The answer must consist of every line below containing "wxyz".

Top of Records for this task

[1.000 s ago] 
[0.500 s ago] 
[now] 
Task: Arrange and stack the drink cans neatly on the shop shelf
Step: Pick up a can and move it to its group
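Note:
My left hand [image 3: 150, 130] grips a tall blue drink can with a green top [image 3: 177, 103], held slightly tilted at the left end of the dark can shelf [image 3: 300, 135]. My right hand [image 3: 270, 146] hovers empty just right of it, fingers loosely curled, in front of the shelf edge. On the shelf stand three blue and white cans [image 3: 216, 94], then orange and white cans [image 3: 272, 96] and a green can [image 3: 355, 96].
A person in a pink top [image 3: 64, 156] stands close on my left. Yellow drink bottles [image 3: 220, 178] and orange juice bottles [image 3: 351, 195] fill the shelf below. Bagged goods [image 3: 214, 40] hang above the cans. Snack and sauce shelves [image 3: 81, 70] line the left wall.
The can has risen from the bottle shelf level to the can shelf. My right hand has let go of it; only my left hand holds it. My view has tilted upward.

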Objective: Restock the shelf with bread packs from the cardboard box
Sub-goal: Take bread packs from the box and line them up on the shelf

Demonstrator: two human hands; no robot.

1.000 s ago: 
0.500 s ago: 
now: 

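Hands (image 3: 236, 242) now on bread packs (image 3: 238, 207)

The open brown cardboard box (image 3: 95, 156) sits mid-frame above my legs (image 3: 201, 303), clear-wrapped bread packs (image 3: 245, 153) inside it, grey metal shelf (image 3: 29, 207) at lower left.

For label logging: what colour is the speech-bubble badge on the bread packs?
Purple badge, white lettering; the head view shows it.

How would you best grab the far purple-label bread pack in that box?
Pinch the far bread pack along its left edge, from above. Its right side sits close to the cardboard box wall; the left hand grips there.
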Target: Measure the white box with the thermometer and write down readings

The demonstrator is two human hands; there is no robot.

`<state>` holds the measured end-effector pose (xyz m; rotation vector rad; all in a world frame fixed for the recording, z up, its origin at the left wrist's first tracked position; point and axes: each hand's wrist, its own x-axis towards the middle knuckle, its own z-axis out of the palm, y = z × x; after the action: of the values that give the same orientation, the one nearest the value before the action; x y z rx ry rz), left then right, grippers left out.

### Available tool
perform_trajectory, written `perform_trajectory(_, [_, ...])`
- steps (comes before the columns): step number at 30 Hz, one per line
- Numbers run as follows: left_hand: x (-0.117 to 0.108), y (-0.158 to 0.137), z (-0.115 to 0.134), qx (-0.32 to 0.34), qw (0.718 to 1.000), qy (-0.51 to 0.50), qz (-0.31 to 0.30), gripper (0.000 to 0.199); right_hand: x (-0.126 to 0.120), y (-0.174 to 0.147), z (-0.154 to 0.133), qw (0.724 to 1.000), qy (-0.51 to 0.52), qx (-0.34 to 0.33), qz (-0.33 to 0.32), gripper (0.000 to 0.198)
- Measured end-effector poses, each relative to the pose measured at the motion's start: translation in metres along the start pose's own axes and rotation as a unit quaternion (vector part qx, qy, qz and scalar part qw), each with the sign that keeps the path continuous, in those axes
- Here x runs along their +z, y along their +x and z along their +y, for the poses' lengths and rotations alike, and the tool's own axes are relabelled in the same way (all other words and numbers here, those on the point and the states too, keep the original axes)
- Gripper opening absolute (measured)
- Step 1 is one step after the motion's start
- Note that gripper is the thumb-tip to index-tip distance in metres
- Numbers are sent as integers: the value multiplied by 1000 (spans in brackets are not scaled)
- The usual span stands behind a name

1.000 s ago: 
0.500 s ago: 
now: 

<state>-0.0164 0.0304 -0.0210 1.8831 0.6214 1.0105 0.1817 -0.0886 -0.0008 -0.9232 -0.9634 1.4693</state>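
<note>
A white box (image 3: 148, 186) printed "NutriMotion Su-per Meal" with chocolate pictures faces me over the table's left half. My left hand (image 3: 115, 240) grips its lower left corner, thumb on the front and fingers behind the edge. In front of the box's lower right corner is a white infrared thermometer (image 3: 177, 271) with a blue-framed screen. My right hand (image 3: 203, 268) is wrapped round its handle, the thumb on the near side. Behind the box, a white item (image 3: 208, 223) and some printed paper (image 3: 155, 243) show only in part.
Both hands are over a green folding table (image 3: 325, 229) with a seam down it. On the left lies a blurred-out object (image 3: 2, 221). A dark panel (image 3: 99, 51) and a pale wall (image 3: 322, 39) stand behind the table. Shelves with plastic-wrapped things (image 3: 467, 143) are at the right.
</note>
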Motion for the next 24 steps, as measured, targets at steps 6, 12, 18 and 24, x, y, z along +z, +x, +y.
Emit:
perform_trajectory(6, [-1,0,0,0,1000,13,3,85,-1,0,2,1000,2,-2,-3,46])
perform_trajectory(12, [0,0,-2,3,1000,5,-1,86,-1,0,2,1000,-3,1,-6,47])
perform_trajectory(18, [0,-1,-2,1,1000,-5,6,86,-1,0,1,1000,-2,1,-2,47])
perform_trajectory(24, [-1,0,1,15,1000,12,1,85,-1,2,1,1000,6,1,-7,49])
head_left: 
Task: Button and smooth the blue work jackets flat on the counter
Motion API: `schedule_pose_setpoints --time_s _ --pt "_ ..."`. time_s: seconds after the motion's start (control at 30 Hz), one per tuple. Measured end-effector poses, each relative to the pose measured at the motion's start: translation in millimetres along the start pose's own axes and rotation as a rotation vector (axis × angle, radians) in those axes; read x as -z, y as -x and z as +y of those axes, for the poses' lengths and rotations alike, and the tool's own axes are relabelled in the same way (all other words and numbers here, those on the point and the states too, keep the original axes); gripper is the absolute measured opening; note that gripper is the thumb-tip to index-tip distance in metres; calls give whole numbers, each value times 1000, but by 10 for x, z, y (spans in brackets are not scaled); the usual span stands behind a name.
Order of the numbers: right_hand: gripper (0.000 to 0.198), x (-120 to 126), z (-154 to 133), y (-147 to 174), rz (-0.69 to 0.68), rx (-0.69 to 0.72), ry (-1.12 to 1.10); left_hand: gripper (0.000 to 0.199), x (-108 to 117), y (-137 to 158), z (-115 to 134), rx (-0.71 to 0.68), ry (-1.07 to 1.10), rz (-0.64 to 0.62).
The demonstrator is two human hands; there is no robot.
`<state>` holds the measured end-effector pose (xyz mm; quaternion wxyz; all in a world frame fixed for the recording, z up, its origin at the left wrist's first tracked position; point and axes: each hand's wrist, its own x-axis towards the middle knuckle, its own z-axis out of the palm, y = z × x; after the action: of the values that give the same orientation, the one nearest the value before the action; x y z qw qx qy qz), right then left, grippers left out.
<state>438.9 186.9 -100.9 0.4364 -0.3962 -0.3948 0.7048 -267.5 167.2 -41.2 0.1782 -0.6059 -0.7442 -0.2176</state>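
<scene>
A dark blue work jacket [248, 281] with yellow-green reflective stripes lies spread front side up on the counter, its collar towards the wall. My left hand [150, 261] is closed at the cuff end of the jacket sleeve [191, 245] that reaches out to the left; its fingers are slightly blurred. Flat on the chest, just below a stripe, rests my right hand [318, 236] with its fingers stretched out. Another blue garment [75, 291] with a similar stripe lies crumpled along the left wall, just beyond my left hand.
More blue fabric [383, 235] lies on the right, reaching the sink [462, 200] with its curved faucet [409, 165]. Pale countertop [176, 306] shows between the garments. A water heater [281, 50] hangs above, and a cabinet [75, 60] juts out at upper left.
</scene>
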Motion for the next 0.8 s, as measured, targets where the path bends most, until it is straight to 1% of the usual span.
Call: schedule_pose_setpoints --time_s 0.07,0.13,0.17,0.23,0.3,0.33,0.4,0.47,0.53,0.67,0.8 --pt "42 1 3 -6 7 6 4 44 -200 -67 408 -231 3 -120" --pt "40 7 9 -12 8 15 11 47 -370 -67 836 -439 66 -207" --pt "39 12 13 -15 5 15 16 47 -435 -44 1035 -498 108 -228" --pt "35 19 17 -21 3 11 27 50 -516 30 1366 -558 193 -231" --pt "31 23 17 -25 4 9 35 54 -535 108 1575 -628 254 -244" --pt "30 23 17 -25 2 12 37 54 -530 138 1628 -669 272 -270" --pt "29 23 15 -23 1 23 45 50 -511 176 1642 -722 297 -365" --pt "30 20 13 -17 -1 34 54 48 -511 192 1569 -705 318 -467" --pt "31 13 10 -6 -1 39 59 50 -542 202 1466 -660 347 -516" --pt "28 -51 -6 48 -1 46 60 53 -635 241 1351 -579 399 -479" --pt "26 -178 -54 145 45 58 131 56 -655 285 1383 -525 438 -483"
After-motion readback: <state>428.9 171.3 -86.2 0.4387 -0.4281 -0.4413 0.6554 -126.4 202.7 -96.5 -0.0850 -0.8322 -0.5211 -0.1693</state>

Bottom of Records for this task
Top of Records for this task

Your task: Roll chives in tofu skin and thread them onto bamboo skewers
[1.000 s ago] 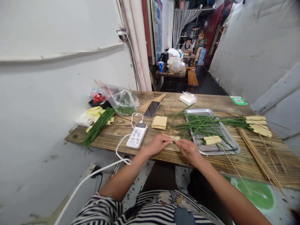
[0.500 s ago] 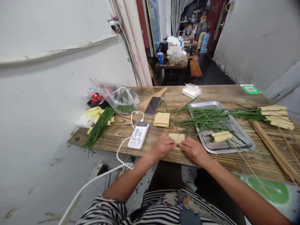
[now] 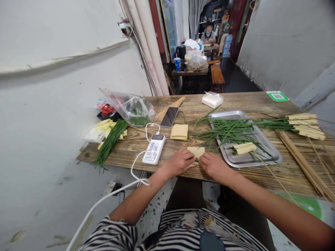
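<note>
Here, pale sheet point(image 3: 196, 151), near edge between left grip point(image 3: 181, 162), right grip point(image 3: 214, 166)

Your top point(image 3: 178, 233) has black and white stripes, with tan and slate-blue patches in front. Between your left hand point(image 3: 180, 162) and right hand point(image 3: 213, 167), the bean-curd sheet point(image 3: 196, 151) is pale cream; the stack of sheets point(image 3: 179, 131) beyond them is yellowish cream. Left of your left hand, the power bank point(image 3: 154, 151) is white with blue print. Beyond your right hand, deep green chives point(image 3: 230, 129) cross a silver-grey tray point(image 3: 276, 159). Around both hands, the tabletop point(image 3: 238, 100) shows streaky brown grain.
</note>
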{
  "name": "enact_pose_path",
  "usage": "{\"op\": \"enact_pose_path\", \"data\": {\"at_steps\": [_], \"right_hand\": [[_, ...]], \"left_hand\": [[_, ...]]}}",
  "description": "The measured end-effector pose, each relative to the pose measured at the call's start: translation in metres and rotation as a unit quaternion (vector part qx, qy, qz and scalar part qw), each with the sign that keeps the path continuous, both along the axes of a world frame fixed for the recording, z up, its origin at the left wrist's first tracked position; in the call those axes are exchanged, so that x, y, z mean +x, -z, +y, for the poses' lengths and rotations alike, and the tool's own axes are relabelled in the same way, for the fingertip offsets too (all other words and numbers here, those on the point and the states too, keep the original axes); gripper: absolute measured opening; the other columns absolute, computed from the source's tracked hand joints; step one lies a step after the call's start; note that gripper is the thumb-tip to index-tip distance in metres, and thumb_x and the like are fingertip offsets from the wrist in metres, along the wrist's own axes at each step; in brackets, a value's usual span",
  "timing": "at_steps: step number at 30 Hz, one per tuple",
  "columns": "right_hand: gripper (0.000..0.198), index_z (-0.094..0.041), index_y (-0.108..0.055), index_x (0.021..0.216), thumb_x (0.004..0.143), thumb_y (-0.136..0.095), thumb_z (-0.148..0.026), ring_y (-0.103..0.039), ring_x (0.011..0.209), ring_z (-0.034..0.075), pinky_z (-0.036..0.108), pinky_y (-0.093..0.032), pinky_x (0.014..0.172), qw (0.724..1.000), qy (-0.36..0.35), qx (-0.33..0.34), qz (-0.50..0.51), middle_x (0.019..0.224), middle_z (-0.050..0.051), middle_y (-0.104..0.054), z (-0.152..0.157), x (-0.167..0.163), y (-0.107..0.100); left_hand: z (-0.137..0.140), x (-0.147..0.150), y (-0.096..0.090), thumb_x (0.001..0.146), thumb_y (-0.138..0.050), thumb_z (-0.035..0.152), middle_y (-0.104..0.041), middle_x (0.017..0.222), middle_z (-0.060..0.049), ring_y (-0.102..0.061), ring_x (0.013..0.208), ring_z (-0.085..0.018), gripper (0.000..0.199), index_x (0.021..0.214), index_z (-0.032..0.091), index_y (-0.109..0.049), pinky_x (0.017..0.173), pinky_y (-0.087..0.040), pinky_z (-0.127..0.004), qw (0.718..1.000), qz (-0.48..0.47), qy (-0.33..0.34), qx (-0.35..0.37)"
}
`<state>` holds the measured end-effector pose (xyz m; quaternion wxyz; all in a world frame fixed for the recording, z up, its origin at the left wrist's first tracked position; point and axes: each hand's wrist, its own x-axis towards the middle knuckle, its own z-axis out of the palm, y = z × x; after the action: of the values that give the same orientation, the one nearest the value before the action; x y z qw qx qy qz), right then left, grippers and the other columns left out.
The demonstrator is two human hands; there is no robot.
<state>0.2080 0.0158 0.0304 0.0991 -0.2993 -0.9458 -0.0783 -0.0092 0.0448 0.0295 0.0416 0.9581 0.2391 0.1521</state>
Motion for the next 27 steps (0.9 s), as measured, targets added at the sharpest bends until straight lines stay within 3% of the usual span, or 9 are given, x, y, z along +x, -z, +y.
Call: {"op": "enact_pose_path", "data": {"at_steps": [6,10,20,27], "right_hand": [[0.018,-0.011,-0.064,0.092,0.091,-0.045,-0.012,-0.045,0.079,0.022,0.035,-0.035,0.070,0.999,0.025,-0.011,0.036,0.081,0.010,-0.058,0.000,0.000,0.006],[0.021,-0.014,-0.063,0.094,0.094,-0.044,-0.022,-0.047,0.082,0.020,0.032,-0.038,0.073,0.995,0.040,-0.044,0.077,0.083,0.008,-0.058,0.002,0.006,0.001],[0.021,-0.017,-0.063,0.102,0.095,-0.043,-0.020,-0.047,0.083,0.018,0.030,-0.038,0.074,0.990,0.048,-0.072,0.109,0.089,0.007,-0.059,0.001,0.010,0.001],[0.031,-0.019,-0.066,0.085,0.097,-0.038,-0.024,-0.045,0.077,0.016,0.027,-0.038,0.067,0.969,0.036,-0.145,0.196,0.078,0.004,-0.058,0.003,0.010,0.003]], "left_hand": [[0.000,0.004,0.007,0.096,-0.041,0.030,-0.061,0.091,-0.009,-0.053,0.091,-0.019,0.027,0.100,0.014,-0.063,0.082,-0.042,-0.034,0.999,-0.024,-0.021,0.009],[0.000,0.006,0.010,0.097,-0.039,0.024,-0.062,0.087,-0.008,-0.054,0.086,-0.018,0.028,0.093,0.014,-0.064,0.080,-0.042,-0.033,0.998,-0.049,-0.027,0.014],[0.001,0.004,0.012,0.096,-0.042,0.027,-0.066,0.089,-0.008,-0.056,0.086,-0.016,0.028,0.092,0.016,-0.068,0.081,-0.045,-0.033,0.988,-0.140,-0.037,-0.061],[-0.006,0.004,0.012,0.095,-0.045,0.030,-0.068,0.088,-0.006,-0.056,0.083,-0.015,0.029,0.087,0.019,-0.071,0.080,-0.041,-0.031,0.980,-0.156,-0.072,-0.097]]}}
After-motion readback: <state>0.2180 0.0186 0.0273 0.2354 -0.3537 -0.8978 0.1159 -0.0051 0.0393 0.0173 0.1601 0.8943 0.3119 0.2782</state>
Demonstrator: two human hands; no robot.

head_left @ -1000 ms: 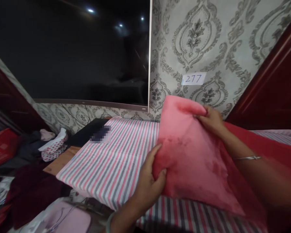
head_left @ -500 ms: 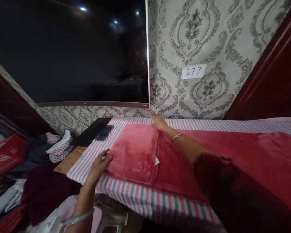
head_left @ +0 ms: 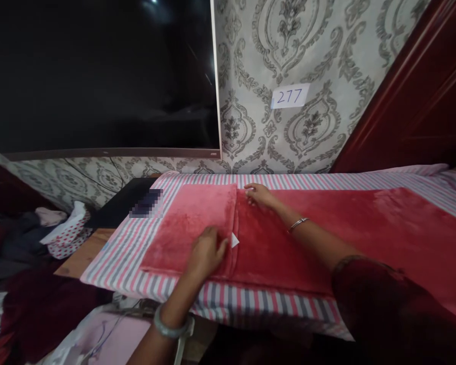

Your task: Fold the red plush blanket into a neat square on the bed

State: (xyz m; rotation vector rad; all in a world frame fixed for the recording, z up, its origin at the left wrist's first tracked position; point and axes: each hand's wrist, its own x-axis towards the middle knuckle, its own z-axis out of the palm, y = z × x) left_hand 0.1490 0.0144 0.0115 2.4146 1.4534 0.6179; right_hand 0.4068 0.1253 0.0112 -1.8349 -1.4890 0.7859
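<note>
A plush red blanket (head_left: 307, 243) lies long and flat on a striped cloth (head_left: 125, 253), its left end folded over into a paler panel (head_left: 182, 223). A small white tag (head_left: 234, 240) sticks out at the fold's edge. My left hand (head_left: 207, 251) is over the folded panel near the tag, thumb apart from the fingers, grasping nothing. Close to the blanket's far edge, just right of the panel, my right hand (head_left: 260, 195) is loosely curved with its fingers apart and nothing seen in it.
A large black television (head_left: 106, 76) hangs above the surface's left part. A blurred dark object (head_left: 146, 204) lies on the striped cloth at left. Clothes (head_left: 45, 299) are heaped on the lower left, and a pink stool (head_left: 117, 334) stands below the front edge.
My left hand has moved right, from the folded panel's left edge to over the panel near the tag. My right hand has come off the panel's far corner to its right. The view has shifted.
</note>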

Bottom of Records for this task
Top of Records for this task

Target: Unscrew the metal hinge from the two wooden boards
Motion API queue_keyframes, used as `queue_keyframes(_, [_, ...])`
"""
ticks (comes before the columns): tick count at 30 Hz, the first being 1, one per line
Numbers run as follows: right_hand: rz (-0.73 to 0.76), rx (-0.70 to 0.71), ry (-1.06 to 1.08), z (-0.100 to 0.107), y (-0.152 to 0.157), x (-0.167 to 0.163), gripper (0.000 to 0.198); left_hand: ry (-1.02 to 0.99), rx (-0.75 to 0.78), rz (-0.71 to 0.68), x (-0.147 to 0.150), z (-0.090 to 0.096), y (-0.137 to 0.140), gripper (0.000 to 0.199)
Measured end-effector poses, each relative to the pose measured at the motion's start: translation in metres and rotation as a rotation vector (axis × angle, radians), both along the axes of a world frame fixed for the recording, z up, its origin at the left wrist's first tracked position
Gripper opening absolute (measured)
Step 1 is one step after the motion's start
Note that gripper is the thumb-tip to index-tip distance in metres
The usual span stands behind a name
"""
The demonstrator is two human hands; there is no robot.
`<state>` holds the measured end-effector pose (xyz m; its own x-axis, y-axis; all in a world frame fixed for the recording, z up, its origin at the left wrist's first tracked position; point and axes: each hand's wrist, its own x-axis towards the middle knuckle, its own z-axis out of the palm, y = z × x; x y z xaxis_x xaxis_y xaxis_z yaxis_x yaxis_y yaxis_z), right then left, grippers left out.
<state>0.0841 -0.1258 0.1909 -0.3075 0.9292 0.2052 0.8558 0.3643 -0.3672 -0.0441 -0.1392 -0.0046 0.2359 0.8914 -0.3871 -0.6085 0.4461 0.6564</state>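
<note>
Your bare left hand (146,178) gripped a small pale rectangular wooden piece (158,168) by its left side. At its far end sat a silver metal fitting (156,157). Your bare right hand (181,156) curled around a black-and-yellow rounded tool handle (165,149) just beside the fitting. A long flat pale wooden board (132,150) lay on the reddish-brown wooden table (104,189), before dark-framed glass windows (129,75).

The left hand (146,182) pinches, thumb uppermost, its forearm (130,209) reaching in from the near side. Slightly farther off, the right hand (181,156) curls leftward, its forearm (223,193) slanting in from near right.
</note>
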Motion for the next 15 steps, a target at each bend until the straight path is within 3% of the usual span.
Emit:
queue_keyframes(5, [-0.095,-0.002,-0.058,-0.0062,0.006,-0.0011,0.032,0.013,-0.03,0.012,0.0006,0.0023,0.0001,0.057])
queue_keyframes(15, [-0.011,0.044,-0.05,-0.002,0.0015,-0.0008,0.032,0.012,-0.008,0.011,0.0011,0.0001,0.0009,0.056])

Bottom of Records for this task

*Problem solution:*
`<state>` holds the measured end-effector pose (xyz mm; quaternion wxyz; all in a world frame fixed for the recording, z up, its origin at the left wrist's first tracked position; point and axes: each hand's wrist, its own x-axis towards the middle knuckle, its own z-axis out of the palm, y = z × x; after the action: of the values that give the same orientation, the one nearest the value before the action; x y z qw qx qy qz), right then left, grippers left out.
`<state>` holds the measured end-effector pose (xyz m; quaternion wxyz; all in a world frame fixed for the recording, z up, its origin at the left wrist's first tracked position; point and axes: each hand's wrist, its own x-axis towards the middle knuckle, its own z-axis out of the palm, y = z × x; after the action: of the values that give the same orientation, the one nearest the value before the action; x y z qw qx qy qz), right then left, grippers and the other columns left out.

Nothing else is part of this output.